Try it
Beneath this instruction is a listing. Transcribe from it only the stretch from the line with "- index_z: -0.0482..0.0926" through the line with "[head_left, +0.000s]", both end lines included, exactly as written.

Records shown
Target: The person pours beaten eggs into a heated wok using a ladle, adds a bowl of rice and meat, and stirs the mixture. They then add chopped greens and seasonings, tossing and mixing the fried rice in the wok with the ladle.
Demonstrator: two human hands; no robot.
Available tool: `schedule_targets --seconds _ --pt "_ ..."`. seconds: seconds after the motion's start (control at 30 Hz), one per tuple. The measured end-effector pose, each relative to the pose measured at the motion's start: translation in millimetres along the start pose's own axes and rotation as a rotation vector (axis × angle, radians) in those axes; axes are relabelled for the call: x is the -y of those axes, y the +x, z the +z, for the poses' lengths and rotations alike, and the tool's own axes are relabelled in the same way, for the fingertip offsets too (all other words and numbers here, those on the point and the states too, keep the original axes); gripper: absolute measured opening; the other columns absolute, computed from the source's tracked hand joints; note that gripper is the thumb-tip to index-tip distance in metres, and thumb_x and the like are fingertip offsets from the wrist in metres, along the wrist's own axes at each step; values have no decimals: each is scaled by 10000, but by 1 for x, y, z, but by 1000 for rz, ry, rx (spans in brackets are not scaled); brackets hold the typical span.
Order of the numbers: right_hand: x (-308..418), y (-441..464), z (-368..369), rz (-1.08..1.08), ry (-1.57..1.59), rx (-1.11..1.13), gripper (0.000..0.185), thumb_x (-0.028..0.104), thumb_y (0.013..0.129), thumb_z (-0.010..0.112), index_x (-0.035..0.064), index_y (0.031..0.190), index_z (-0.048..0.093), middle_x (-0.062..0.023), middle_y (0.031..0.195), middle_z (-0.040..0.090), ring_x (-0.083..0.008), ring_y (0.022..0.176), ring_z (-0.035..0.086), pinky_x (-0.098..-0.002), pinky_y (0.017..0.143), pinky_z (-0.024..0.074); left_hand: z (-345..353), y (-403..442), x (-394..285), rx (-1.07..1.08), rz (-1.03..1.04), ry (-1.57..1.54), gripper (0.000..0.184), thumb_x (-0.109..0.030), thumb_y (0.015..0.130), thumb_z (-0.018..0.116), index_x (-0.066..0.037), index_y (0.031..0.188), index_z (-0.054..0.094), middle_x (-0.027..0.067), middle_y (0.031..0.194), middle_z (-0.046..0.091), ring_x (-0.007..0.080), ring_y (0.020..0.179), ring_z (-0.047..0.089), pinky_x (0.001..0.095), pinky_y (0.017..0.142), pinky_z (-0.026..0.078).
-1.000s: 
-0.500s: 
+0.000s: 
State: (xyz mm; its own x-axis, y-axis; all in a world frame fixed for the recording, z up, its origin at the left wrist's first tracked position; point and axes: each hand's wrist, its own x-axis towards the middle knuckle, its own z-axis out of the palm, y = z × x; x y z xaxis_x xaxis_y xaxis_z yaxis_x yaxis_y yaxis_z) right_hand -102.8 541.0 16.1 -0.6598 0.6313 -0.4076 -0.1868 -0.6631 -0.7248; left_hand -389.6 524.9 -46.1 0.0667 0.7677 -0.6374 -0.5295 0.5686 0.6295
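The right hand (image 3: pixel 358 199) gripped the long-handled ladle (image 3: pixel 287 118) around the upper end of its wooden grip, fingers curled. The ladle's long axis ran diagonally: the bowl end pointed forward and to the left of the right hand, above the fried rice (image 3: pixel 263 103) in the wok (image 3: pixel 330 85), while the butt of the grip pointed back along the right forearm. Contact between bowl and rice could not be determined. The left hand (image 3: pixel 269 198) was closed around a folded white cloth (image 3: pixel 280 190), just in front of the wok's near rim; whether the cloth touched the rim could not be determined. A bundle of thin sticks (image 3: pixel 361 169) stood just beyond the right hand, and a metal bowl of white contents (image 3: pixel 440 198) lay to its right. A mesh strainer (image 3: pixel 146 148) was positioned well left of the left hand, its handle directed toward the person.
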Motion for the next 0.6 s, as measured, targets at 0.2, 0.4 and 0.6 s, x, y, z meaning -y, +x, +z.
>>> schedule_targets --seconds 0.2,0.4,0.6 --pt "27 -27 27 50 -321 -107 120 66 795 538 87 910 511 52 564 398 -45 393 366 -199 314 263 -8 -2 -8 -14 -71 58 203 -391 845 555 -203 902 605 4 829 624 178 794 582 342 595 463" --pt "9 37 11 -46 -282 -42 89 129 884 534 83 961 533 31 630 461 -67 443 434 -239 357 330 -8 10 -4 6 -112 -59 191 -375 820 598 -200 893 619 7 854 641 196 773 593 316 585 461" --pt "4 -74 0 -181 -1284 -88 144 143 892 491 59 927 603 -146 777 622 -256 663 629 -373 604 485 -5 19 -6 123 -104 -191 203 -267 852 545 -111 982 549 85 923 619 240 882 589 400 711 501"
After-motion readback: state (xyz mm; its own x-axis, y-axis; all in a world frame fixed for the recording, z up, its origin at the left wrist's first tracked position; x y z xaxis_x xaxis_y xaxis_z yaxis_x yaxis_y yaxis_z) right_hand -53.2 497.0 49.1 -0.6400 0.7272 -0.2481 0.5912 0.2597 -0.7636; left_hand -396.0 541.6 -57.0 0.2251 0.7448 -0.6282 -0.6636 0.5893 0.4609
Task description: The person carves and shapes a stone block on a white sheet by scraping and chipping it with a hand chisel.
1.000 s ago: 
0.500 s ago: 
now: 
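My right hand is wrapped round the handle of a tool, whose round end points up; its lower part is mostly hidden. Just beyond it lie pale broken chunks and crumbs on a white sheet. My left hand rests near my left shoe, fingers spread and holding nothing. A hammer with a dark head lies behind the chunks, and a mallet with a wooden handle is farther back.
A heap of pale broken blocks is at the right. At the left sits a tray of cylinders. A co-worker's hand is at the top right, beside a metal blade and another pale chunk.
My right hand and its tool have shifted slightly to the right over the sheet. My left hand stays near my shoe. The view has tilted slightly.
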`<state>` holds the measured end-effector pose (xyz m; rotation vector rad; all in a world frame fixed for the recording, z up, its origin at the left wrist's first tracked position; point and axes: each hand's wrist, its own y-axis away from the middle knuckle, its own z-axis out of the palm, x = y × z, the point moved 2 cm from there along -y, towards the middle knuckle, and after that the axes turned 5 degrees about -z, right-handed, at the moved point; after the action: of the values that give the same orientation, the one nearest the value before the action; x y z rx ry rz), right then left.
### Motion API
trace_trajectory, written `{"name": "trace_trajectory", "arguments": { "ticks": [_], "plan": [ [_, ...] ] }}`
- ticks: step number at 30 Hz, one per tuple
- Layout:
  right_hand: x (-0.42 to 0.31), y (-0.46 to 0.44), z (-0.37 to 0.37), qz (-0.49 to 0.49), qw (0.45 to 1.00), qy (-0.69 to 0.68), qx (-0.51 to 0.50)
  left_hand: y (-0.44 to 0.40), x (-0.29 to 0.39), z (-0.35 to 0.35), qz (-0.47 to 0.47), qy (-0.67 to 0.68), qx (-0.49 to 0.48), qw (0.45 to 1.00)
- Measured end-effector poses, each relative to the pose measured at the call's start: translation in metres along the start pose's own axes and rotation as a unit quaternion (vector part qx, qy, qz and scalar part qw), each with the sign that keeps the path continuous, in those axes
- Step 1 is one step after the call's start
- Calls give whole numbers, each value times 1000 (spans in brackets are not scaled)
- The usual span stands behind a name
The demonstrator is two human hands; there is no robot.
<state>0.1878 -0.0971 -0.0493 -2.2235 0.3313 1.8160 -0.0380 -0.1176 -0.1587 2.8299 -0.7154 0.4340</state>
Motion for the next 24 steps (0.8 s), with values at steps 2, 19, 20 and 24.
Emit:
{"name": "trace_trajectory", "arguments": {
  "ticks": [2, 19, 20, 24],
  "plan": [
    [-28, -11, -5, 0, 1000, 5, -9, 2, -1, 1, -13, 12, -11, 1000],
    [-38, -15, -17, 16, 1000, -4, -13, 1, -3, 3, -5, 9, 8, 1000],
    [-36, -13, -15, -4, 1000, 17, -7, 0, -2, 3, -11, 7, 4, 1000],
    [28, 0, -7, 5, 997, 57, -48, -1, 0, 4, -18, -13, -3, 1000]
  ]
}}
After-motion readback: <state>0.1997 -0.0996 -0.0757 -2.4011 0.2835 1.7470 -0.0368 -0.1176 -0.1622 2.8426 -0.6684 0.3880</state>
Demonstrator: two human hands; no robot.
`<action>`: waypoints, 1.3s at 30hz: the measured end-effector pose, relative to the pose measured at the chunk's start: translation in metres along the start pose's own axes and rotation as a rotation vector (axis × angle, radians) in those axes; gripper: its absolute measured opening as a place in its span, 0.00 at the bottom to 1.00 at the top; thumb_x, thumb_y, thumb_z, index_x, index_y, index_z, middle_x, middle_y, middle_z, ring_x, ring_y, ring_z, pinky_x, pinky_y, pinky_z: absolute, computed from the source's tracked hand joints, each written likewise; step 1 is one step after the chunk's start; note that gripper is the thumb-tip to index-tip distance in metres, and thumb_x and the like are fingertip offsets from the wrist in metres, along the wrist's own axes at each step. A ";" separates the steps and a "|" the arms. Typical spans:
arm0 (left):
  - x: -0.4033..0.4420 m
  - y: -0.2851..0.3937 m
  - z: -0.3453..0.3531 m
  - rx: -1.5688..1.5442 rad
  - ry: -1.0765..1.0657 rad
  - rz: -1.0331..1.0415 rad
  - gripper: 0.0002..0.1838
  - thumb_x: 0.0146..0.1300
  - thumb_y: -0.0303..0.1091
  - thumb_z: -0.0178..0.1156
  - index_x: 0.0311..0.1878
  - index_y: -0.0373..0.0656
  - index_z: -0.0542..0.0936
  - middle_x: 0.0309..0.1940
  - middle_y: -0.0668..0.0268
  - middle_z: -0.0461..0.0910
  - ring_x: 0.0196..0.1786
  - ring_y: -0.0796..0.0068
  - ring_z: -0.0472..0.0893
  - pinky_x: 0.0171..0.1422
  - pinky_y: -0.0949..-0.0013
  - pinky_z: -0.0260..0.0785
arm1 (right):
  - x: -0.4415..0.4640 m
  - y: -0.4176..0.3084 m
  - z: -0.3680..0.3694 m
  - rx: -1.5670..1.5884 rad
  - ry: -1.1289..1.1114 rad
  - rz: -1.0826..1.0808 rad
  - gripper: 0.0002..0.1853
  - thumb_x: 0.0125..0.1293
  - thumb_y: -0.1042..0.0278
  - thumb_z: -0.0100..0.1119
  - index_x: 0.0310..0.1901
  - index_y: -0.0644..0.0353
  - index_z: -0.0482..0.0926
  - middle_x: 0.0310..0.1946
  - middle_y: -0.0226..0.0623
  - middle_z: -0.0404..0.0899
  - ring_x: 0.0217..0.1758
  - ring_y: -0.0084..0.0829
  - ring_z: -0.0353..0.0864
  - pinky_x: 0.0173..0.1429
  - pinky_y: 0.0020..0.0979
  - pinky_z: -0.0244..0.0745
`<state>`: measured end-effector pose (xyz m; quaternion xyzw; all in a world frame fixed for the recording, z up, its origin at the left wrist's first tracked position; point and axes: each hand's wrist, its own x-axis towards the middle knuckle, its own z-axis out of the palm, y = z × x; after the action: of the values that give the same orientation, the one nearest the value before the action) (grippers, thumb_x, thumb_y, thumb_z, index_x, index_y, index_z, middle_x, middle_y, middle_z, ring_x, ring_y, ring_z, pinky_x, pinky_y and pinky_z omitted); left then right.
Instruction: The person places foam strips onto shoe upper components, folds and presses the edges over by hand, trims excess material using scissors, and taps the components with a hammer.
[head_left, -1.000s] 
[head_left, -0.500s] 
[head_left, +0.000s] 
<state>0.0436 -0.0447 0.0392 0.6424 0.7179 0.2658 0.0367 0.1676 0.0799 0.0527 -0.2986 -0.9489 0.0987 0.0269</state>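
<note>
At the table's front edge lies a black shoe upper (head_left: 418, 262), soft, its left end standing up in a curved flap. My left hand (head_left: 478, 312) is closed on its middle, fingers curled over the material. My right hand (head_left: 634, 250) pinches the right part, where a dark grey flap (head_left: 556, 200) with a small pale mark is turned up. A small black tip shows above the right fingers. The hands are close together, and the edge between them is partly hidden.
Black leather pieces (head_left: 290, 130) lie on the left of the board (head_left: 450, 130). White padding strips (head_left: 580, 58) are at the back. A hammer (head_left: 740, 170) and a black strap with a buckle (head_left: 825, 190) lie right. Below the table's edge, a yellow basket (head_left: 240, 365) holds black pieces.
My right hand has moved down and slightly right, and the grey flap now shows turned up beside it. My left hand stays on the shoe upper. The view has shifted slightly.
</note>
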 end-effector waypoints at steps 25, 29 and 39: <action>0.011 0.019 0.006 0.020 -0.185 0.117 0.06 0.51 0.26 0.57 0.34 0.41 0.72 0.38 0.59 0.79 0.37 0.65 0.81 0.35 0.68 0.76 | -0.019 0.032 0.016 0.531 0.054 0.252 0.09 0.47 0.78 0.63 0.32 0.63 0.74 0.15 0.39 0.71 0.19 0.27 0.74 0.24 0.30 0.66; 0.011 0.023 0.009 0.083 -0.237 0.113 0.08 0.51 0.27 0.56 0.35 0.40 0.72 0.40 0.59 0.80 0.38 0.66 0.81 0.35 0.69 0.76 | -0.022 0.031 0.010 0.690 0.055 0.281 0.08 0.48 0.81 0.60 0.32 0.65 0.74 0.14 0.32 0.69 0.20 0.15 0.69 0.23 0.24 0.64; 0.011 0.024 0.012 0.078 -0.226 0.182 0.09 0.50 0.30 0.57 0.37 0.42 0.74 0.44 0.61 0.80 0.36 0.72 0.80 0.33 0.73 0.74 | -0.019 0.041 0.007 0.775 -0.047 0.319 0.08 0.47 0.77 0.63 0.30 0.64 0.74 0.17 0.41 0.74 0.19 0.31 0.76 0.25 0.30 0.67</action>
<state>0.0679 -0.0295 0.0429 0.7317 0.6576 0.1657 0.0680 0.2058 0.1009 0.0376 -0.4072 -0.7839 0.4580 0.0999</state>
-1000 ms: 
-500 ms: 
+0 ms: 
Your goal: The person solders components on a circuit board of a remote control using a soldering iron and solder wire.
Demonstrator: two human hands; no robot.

Response to the exercise
  - index_z: -0.0482..0.0926
  - middle_x: 0.0310..0.1946
  - middle_y: -0.0226..0.0623
  - middle_z: -0.0404..0.0899
  - ring_x: 0.0217..0.1758
  - ring_y: -0.0084..0.0829
  - ring_z: -0.0353..0.0864
  - pinky_x: 0.0173..0.1429
  - pinky_y: 0.0020..0.0979
  - pinky_z: -0.0244..0.0745
`<state>`: measured end-effector pose (xyz m; quaternion xyzw; all in a world frame fixed for the recording, z up, its origin at the left wrist's first tracked position; point and axes: each hand's wrist, its own x-axis towards the middle knuckle, its own z-axis out of the palm, y = z × x; after the action: of the values that give the same orientation, the one nearest the value before the action) (grippers, thumb_x, thumb_y, thumb_z, index_x, index_y, index_z, middle_x, middle_y, middle_z, ring_x, ring_y, ring_z, pinky_x, pinky_y and pinky_z omitted); left then right.
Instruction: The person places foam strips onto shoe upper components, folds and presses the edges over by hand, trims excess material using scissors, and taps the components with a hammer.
[head_left, -1.000s] 
[head_left, -0.500s] 
[head_left, +0.000s] 

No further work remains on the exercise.